What you are asked to do: Retype each entry below exactly. Do not carry any image over.

----- Material shown -----

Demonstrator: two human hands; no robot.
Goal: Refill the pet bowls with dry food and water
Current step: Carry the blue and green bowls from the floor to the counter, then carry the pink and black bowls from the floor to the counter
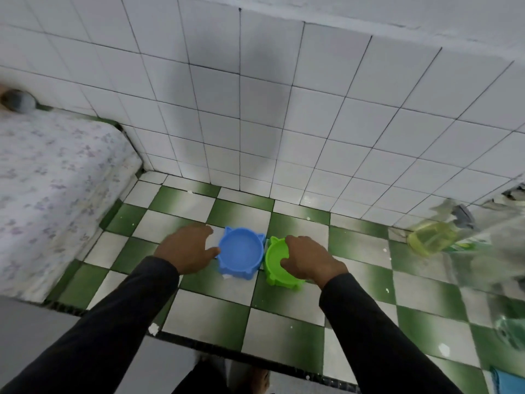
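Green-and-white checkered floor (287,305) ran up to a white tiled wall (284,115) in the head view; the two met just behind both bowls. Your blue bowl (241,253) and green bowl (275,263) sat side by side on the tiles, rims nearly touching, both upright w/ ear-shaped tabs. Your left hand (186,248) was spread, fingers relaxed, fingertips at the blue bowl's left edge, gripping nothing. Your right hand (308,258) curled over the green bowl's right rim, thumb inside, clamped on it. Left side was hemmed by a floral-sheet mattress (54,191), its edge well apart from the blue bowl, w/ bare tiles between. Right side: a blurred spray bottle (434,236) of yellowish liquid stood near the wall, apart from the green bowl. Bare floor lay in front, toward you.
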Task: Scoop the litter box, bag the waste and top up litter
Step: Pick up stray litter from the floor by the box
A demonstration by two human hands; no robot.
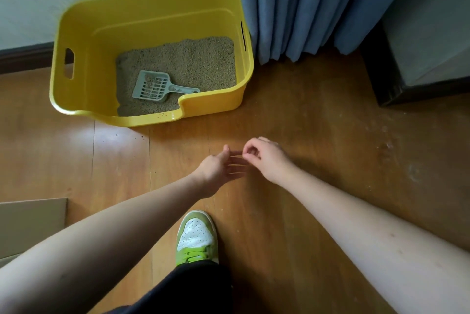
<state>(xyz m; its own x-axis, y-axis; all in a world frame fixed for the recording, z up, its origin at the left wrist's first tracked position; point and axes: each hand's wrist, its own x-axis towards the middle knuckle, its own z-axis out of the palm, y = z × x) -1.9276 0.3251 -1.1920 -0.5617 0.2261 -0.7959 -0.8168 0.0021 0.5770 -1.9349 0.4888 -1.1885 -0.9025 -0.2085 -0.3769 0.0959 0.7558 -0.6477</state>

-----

Solution for this task:
Demonstrator: two human hands; no robot.
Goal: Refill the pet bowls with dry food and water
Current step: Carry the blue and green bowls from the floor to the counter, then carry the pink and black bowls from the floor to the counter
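Green-and-white checkered floor (287,305) ran up to a white tiled wall (284,115) in the head view; the two met just behind both bowls. Your blue bowl (241,253) and green bowl (275,263) sat side by side on the tiles, rims nearly touching, both upright w/ ear-shaped tabs. Your left hand (186,248) was spread, fingers relaxed, fingertips at the blue bowl's left edge, gripping nothing. Your right hand (308,258) curled over the green bowl's right rim, thumb inside, clamped on it. Left side was hemmed by a floral-sheet mattress (54,191), its edge well apart from the blue bowl, w/ bare tiles between. Right side: a blurred spray bottle (434,236) of yellowish liquid stood near the wall, apart from the green bowl. Bare floor lay in front, toward you.
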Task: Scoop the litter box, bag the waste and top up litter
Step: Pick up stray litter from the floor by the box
A demonstration by two human hands; no robot.
<state>(xyz m; its own x-axis, y-axis; all in a world frame fixed for the recording, z up, its origin at the left wrist's first tracked position; point and axes: each hand's wrist, its own x-axis towards the middle knuckle, its own z-axis out of the palm, y = z × x) -1.9276 0.3251 -1.1920 -0.5617 0.2261 -0.7959 -0.8168 0.0021 0.5770 -1.9349 0.4888 -1.1885 -0.9025 -0.2085 -0.3769 0.0959 0.7558 -0.6477</state>

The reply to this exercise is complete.